There's an important and interesting article in today's "The New York Times" about the nature of creativity, which is described in the article as "the ability to combine novelty and usefulness in a particular social context." You can read the article here and it's well worth a few momenths: http://www.nytimes.com/2010/05/08/books/08creative.html?scp=1&sq=creativity&st=cse

As someone who is aware of his own mental peregrinations, I particularly liked this quotation: “The brain appears to be an efficient superhighway that gets you from Point A to Point B” when it comes to intelligence, Dr. Jung explained. “But in the regions of the brain related to creativity, there appears to be lots of little side roads with interesting detours, and meandering little byways.”

I think of all the rehearsal agencies insist upon before meetings--rehearsals that are intended to destroy meandering little byways and which turn meetings into death sentences.

If you accept creativity, you must accept the meanderings that go along with it.

Thursday, May 6, 2010

We have the technology.

I have been working in advertising since 1984 and have been fairly senior since about 1993. Accordingly I have sat through my share of meetings, workshops, off-sites, deep-dives, brain stormings, and so it goes.

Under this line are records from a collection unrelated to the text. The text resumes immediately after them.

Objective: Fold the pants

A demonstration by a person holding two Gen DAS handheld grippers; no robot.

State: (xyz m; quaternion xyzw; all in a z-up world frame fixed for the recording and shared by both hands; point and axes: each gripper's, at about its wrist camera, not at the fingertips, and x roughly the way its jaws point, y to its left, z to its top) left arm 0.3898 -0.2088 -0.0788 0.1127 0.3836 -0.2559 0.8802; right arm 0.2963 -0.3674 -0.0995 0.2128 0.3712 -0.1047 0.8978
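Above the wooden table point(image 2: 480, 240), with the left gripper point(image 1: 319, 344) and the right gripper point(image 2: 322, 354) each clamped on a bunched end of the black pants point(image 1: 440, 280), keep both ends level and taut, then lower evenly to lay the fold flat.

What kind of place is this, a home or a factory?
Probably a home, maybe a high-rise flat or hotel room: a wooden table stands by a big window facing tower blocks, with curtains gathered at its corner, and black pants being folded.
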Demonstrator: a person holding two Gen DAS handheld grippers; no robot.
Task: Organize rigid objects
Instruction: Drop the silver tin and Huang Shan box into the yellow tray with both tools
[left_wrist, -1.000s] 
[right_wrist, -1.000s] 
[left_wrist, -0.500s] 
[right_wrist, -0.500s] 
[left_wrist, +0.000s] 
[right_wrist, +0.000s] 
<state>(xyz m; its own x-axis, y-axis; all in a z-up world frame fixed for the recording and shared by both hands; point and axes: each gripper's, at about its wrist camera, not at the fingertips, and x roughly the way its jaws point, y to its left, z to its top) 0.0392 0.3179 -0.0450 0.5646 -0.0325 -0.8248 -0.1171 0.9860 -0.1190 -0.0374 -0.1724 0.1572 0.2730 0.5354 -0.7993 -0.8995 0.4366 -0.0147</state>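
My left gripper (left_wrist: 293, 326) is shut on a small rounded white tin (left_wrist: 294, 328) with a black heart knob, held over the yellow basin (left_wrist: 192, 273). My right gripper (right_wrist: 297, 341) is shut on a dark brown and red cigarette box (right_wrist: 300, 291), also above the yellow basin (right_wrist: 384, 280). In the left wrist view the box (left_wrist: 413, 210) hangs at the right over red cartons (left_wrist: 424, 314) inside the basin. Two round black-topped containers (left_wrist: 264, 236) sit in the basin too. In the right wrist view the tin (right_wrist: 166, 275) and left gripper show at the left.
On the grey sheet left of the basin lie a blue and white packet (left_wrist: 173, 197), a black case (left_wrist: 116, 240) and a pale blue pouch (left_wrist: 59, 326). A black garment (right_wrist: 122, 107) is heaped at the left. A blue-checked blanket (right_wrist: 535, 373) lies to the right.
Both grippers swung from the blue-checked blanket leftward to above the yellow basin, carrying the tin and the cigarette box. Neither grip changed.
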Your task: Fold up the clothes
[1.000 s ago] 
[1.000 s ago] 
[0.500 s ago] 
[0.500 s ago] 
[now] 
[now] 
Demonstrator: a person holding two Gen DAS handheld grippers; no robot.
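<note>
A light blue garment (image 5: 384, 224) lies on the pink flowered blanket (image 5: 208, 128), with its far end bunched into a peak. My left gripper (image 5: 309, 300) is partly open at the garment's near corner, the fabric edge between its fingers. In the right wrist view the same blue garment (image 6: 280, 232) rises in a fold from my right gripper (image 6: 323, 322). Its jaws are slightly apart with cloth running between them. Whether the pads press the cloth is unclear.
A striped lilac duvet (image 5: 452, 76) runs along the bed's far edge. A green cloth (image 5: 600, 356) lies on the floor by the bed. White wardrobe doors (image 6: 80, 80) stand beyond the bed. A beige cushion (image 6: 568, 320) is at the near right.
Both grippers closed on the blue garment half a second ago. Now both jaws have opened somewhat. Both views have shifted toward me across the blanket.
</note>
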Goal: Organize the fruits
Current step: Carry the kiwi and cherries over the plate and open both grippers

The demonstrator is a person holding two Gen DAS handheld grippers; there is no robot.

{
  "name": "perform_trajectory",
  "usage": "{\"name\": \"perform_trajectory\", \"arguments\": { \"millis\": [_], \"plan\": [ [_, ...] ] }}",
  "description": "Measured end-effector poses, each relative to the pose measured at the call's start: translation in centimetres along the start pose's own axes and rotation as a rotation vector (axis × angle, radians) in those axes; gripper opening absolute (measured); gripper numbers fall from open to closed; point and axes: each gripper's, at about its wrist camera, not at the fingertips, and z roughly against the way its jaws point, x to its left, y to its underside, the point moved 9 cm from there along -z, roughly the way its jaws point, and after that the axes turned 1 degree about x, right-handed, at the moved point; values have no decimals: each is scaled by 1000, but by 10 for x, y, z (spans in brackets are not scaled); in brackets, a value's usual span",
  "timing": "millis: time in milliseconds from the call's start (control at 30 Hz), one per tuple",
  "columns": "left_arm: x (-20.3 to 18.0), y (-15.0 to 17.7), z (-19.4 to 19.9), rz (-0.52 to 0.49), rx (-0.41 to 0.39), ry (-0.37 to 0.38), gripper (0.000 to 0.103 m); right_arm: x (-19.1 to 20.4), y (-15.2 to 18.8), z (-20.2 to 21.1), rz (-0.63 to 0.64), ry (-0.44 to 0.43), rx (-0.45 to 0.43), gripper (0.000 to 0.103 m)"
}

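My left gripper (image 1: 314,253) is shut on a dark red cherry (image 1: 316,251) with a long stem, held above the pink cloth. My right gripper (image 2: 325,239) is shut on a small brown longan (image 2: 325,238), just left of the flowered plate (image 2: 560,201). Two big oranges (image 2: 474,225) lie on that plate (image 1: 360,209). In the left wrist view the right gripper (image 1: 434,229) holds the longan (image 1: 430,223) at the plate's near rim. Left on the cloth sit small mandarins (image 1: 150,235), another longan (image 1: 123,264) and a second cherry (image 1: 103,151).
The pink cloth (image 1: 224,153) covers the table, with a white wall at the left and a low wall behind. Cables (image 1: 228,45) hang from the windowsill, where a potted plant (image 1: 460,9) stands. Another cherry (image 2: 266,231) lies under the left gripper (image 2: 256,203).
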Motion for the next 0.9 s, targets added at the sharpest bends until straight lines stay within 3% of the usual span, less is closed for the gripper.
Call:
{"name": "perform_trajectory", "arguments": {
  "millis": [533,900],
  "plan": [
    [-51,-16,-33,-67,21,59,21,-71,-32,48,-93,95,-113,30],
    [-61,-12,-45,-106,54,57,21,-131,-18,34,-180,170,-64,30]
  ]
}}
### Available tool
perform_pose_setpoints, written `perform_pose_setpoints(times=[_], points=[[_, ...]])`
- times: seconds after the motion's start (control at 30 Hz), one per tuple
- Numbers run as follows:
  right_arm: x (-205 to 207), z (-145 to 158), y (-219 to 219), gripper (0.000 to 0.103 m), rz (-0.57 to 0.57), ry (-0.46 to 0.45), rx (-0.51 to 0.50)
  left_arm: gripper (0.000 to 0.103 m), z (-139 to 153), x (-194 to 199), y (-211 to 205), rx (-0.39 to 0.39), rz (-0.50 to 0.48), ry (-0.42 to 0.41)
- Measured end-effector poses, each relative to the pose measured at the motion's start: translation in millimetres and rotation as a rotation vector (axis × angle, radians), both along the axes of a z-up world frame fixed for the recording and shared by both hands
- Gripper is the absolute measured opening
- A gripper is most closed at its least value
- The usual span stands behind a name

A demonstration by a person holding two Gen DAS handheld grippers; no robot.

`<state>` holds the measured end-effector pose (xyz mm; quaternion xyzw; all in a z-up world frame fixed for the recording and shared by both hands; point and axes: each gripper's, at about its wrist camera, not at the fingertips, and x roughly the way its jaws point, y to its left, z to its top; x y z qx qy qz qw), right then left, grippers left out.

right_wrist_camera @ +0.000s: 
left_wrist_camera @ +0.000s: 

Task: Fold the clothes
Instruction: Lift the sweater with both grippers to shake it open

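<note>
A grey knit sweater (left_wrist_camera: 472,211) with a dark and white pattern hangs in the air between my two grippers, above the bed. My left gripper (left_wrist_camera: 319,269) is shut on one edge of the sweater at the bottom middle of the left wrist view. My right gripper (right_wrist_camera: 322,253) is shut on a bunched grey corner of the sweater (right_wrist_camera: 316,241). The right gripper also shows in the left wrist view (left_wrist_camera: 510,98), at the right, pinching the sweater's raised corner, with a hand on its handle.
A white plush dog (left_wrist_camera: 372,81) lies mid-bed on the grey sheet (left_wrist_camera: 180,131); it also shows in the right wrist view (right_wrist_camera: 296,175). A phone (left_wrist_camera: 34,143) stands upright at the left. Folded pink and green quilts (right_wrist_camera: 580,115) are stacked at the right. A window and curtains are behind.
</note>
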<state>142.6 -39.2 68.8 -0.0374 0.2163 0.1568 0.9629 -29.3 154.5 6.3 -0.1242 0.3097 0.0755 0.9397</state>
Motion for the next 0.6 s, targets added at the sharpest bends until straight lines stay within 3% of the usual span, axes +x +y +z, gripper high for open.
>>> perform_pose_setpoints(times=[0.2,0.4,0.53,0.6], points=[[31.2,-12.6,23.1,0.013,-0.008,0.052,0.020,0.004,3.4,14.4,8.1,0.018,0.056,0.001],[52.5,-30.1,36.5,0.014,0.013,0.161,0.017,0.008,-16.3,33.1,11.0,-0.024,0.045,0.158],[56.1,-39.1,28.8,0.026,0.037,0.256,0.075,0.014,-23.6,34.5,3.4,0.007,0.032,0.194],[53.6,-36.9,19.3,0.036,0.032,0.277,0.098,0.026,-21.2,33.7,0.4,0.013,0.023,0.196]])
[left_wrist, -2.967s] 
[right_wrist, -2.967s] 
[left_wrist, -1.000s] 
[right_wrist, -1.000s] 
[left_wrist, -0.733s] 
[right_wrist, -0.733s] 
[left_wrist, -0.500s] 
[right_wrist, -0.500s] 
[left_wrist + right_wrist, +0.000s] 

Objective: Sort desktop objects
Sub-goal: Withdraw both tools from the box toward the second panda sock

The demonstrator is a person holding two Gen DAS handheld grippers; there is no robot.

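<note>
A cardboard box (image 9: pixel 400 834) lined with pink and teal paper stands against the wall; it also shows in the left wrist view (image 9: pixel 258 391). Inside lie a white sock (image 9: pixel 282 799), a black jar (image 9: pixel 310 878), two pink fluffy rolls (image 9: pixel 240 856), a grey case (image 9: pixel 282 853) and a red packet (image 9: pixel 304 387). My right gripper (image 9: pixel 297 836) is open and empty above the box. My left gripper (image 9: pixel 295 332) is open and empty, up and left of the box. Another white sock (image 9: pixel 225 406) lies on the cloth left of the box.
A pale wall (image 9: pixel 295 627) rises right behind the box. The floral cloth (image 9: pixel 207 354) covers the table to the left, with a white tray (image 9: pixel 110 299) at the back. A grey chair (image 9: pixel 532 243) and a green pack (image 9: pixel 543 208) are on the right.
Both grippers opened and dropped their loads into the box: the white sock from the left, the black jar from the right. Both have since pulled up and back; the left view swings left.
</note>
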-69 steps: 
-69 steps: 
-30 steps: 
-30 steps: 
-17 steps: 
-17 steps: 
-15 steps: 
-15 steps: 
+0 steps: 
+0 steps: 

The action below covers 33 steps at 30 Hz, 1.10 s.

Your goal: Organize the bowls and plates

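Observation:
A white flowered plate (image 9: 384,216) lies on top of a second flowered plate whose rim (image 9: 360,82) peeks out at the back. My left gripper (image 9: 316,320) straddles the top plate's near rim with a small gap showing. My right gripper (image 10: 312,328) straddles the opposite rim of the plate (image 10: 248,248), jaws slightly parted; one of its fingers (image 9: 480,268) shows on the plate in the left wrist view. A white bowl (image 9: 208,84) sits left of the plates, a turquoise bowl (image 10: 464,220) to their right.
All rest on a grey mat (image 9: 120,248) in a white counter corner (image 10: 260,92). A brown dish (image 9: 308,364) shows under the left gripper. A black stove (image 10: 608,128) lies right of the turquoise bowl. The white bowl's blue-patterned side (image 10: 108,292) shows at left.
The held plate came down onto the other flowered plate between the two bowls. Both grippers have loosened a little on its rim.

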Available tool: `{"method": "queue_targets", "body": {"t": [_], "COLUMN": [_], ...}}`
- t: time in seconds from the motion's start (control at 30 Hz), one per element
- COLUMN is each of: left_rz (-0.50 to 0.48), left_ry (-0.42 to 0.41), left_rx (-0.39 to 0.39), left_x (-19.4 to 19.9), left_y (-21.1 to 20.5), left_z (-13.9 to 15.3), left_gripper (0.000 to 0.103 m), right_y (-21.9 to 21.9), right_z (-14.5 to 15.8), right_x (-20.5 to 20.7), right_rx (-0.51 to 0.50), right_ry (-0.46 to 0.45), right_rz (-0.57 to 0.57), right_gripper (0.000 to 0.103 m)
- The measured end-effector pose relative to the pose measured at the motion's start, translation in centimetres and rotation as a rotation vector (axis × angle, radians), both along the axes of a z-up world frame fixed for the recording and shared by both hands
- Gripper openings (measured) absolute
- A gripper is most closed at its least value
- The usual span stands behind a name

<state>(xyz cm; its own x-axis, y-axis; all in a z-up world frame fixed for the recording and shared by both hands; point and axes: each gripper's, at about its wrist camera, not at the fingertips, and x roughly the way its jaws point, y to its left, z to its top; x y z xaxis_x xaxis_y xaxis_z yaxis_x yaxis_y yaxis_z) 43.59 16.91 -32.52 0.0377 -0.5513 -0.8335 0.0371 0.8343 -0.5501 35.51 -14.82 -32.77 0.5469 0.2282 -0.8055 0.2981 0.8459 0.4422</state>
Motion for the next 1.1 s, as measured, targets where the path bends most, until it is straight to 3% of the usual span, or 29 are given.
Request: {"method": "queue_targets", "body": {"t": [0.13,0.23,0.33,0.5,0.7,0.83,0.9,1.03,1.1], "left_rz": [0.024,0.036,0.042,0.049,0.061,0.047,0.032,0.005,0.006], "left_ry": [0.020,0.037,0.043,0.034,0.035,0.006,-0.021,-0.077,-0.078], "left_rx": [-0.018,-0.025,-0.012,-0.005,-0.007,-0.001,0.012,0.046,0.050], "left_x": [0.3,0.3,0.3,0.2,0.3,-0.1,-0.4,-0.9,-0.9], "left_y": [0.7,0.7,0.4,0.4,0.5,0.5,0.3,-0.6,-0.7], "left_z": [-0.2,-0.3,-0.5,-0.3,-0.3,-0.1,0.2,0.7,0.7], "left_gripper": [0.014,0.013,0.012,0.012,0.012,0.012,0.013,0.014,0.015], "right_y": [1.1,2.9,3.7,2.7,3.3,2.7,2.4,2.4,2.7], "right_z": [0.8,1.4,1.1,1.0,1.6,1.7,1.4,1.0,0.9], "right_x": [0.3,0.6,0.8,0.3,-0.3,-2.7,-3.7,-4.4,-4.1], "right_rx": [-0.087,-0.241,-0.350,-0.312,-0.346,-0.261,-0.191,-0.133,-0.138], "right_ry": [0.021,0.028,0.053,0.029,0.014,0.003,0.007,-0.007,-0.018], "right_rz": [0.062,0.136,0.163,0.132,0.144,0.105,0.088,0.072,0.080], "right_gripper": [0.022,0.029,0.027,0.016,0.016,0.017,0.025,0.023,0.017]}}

This morning I heard on the news that the wacko nutjob gun-loving terrorist group, the Hutaree are to be released on bail. However they'll have to wear monitors while they're awaiting trial.

Last night I read a review of a new Infiniti model with a big engine whose top speed is "governered" to be limited to 155 mph.

In other words, we can impose limits on excess if we want to.

Well, now allow me to make a plea for some venture capital. Give me a couple million in development funds and I'll create a sensor that will limit peoples' daily allotment of words to, say, 100.

Imagine how much more thoughtful people would be if they knew they had only a few words a day. Posturing would disappear. Three hour meetings would turn into three minute meetings. Work would get done. Business would prosper. The economy would kick into high-gear. Raises would return. And so would wealth and leisure.

And speaking of leisure, here's the thing--you could talk as much as you like while on vacation.

Wednesday, May 5, 2010

What's the story?

Years ago, I mean back when dinosaurs roamed the Earth, I picked up some freelance for the digital arm of a vaunted creative agency. This was in the early days of the digital revolution--to be honest, I might have gotten this work before I had ever even been online.

In any event, I was talking about it with a wise friend of mine. And he issued this proclamation (most of my wise friends are adept at issuing proclamations.) "The problem with the internet," he said "is that there's no hierarchy. All information is equal."

While today, fifteen years later, my wise friend would probably temper his statement, I still think he's not far from wrong. Information tumbles out onto you from the internet. There's no front and back. There's no real organization.

Worse, the internet, it seems to me, is affecting the way humans attempt to organize information when we're not online. Everything is a jumble. Stories are told without beginning, middle and end. Crescendos and climaxes come and go like smiles and handshakes. 75-page powerpoint decks, pitches, big meetings are put together without thought of a story-line.

It's au courant of course to say things like "our business is about story-telling." But then we rush people along so we lose the pace of the story, the time it takes to develop one properly. That's because the internet has trained us to expect 1.7 million results in .003 seconds.

Lately--well actually for about the past three years--I have been looking for a commercial written by Jim Durfee about 45 years ago. The visual action was simple. There was a spokesman with an inflated balloon with the word Avis written on it. As the spokesperson deflated the balloon in stages he refuted each of Avis' claims and asserted Hertz's superiority. Finally when the balloon was as limp as an eel on valium, the announcer said something like "I'm sorry we had to do that in public."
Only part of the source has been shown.